**Exercise prompt:**
Answer with one number only: the count of lines below that hold the word "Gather".

Segment Start: Listed records

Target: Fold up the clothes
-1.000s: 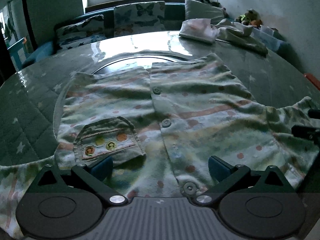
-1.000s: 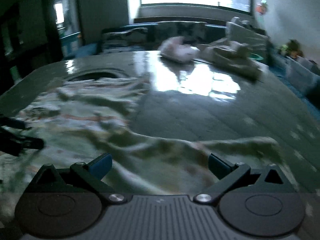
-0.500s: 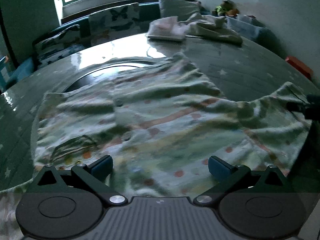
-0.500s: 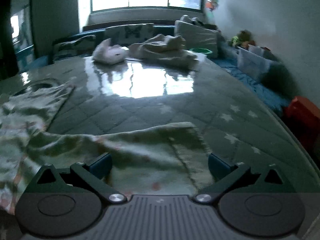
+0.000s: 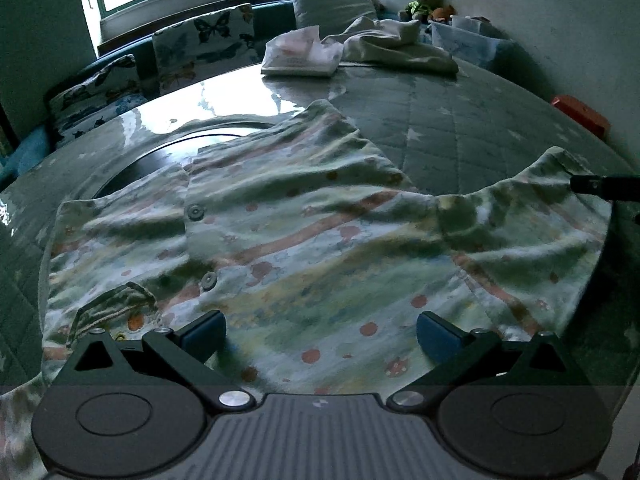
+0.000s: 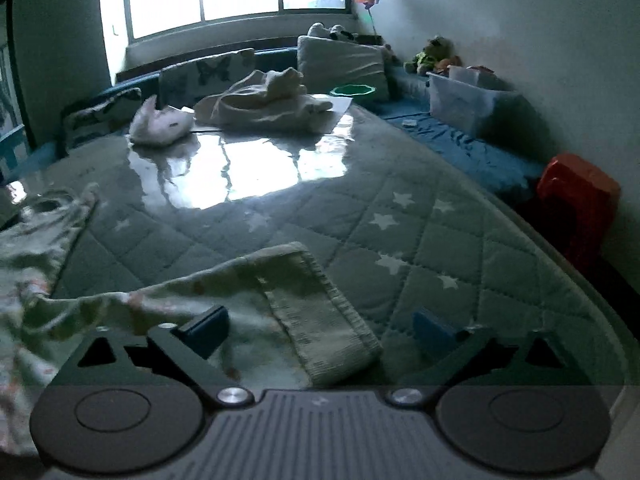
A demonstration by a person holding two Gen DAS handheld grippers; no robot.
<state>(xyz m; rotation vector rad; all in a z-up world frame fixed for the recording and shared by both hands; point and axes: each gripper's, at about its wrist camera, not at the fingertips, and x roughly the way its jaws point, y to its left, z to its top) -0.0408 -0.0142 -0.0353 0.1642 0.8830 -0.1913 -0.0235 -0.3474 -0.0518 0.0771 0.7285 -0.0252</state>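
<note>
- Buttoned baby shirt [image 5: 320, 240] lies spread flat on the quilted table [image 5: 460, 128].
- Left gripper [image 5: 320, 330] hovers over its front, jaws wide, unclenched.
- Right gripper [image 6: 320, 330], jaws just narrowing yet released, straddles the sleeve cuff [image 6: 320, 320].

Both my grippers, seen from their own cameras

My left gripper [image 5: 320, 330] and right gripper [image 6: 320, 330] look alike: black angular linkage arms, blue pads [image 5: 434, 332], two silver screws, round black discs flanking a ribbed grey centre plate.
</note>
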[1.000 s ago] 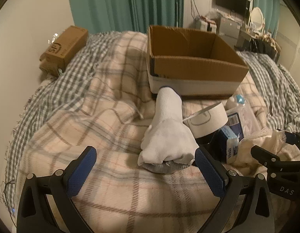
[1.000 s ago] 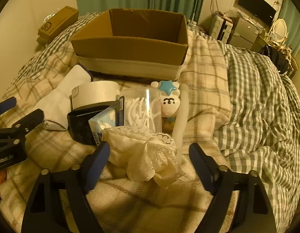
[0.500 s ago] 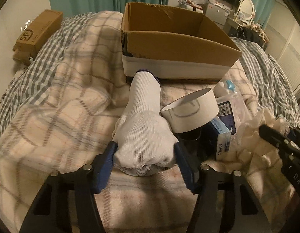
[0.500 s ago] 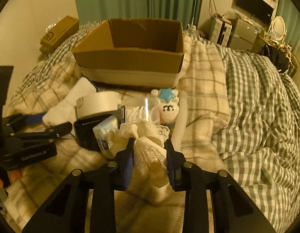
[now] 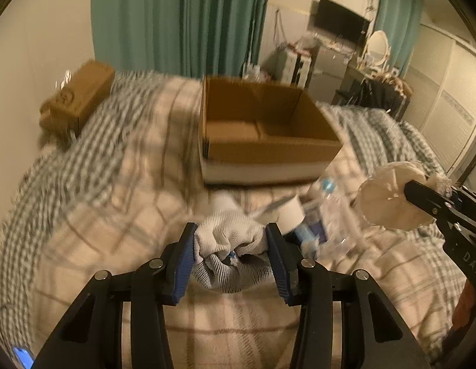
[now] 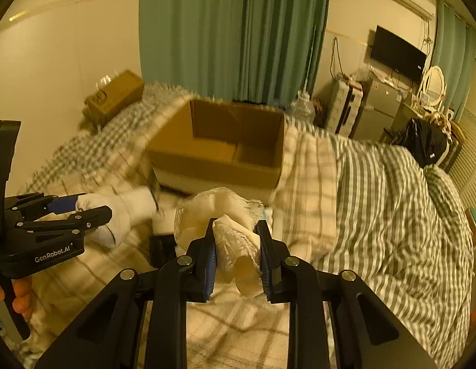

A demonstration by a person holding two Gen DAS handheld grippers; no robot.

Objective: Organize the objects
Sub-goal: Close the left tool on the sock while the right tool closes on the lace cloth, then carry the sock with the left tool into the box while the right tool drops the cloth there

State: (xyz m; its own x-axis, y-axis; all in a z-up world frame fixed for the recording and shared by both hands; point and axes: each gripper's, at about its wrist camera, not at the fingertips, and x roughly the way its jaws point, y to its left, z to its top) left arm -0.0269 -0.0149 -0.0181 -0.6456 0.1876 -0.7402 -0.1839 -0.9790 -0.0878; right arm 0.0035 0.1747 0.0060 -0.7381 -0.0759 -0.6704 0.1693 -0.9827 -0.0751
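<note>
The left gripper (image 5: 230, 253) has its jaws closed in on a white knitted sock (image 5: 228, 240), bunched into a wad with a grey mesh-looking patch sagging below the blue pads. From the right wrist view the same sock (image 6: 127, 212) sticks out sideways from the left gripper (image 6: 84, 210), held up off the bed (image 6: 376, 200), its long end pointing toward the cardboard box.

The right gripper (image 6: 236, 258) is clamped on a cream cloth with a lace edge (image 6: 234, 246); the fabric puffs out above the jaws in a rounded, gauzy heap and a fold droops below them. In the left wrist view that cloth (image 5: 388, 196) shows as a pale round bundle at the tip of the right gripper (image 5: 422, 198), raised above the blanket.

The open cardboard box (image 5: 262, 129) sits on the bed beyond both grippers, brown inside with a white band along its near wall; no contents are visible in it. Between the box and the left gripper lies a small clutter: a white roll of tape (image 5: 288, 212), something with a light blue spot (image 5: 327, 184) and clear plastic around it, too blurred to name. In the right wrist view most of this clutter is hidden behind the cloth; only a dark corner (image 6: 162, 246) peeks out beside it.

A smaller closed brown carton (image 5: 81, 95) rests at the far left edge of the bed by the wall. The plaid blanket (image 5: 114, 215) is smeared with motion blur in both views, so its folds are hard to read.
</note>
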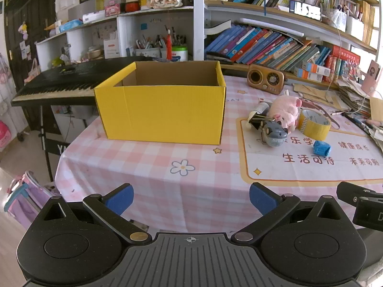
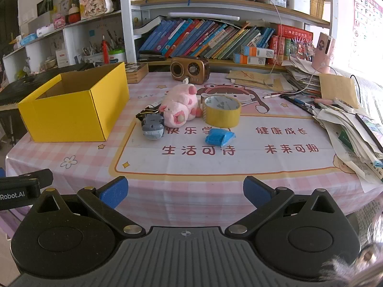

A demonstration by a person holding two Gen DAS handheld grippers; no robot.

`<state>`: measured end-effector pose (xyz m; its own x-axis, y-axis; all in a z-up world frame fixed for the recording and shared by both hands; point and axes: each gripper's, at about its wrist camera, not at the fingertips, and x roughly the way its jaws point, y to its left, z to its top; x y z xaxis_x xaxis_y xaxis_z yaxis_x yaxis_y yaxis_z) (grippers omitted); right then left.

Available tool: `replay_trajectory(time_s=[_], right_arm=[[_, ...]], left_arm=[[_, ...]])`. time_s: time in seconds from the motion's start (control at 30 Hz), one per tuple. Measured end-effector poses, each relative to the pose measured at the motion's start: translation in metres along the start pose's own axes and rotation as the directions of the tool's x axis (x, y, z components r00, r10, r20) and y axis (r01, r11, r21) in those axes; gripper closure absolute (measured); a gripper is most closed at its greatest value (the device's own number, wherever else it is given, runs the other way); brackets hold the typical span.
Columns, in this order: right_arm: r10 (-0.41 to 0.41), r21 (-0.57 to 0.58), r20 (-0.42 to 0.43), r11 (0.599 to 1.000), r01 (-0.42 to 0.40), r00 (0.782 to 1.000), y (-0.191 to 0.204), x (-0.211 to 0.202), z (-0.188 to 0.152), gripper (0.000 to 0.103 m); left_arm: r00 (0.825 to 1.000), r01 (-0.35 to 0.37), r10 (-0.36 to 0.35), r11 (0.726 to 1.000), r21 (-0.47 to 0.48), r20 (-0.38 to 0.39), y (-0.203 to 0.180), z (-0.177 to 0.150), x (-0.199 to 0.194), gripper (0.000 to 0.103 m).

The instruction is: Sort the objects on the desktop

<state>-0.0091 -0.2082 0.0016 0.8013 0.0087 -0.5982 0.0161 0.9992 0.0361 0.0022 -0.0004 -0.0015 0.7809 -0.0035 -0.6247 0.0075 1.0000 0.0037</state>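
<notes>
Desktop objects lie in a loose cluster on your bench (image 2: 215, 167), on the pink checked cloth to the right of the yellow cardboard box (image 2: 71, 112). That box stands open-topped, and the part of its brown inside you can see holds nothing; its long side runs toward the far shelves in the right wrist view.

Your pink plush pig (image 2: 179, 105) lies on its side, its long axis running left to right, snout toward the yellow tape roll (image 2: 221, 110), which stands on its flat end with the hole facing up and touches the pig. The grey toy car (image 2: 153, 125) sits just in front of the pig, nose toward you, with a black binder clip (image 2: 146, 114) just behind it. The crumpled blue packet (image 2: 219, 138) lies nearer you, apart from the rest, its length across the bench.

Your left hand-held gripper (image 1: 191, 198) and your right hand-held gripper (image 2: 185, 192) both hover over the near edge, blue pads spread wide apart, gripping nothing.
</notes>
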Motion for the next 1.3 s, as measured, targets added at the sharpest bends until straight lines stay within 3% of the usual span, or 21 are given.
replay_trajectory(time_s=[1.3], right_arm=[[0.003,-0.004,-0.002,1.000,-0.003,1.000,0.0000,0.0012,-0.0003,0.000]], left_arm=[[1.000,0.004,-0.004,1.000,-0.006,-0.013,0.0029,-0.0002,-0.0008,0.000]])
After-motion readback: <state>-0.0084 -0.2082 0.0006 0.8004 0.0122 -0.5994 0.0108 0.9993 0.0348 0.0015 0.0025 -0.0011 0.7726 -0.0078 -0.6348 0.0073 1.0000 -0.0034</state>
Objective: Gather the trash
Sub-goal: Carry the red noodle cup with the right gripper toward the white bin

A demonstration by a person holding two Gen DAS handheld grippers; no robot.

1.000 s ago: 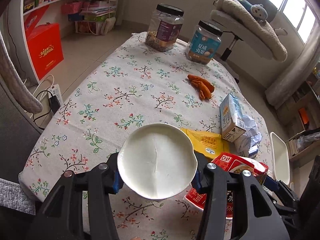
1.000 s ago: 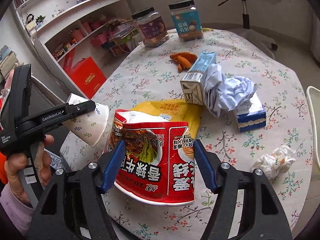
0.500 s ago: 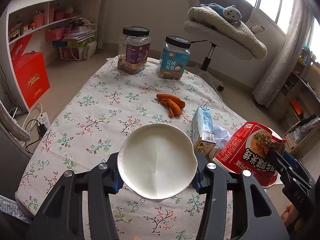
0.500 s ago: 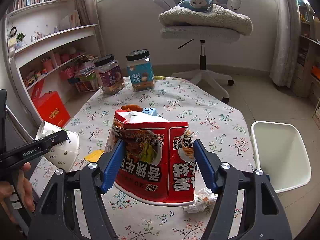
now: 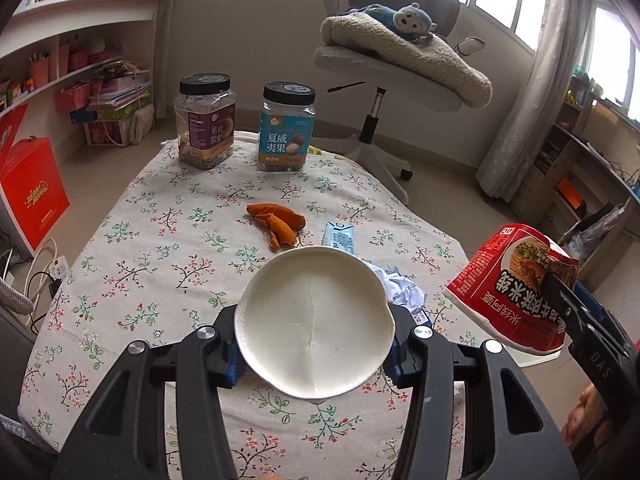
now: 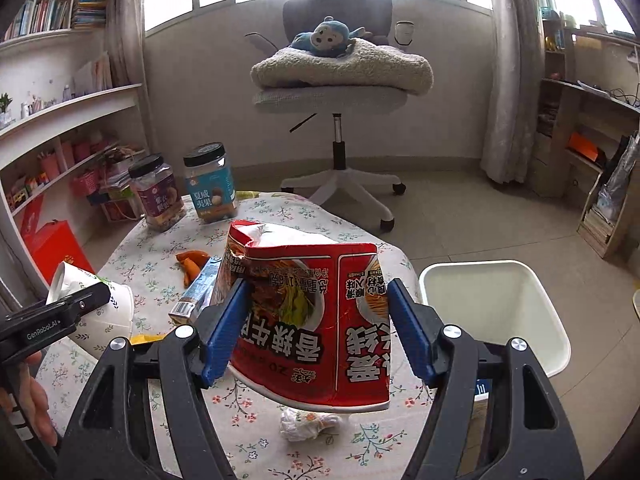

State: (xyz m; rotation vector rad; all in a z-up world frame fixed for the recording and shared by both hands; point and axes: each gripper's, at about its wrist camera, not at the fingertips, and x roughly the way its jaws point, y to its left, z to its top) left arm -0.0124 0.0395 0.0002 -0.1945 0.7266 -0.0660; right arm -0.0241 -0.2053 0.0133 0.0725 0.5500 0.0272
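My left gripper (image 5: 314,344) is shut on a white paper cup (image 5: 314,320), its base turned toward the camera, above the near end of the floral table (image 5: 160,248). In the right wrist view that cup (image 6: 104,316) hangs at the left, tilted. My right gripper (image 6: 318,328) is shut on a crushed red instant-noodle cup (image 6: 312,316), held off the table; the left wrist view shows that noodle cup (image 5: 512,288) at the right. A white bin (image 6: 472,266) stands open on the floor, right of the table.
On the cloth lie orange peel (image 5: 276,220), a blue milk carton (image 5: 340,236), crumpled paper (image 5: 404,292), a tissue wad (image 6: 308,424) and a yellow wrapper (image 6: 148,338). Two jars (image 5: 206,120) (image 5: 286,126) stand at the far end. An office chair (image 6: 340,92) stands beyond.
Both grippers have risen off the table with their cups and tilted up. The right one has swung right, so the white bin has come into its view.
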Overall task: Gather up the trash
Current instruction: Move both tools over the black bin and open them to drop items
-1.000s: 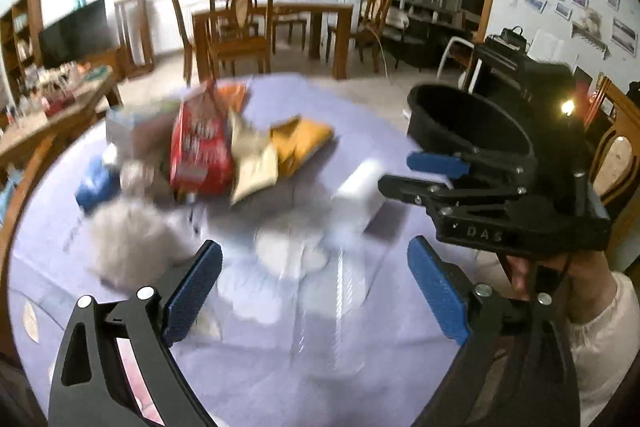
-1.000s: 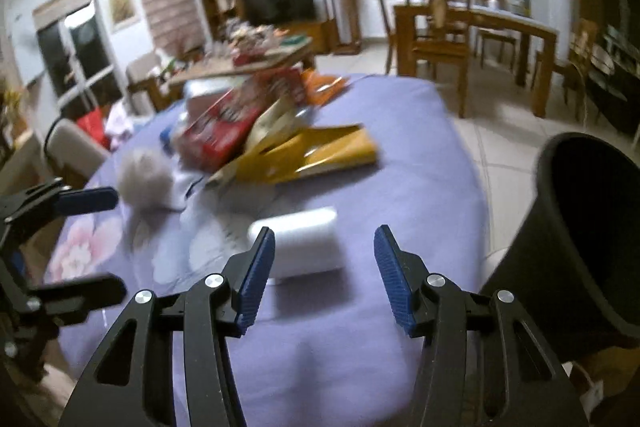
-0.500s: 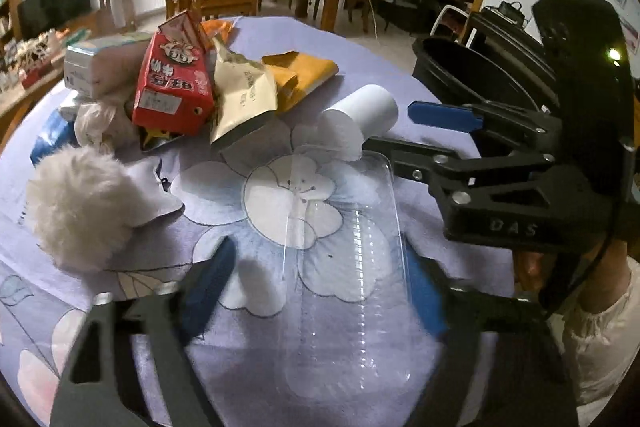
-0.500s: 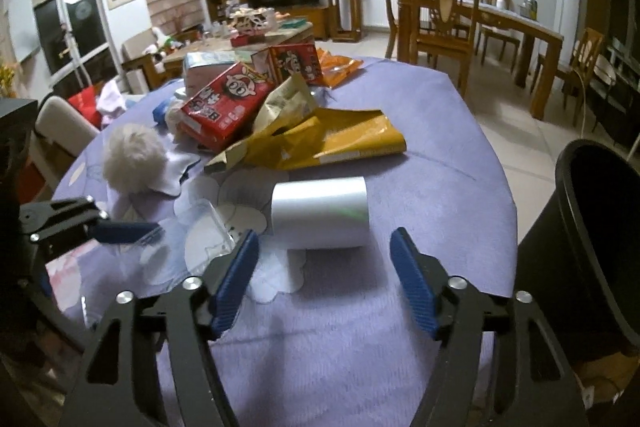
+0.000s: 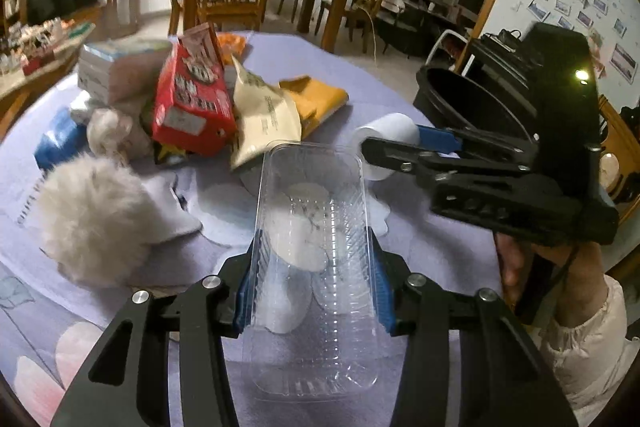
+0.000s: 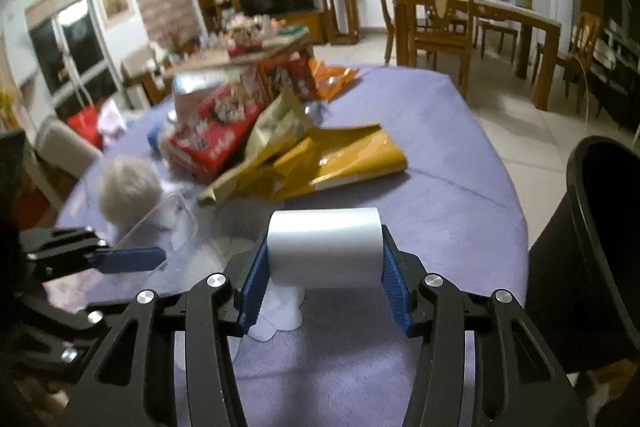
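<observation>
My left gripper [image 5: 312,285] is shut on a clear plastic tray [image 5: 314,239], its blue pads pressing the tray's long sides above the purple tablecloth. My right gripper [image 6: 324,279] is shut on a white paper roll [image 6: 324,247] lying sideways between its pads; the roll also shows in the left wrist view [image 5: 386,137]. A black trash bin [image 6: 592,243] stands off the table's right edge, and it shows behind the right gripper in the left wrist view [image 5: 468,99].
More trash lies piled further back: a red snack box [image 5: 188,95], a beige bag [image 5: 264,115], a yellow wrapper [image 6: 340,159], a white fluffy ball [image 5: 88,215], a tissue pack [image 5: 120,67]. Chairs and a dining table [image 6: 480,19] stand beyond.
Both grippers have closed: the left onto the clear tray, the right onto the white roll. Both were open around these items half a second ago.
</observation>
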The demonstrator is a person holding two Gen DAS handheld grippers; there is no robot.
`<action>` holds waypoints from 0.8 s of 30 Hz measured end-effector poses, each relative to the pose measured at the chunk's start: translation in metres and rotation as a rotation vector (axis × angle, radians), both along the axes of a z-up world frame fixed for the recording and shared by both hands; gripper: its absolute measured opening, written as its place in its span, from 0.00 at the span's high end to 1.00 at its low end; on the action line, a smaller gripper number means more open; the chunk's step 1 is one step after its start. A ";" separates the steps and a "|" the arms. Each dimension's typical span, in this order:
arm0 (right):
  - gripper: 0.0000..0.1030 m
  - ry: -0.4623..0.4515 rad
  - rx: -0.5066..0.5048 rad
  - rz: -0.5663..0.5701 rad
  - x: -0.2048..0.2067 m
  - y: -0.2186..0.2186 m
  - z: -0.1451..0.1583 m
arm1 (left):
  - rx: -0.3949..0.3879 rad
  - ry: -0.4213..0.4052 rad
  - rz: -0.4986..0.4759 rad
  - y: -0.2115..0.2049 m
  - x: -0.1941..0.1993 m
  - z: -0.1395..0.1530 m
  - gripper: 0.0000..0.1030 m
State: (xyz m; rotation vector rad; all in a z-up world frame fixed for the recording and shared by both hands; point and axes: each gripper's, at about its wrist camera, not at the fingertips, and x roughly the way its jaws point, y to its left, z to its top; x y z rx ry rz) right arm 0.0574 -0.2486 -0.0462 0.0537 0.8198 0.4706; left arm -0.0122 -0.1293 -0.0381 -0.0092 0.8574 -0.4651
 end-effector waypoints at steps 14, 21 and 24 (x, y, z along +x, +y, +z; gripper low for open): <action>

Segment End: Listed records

**Problem solution:**
2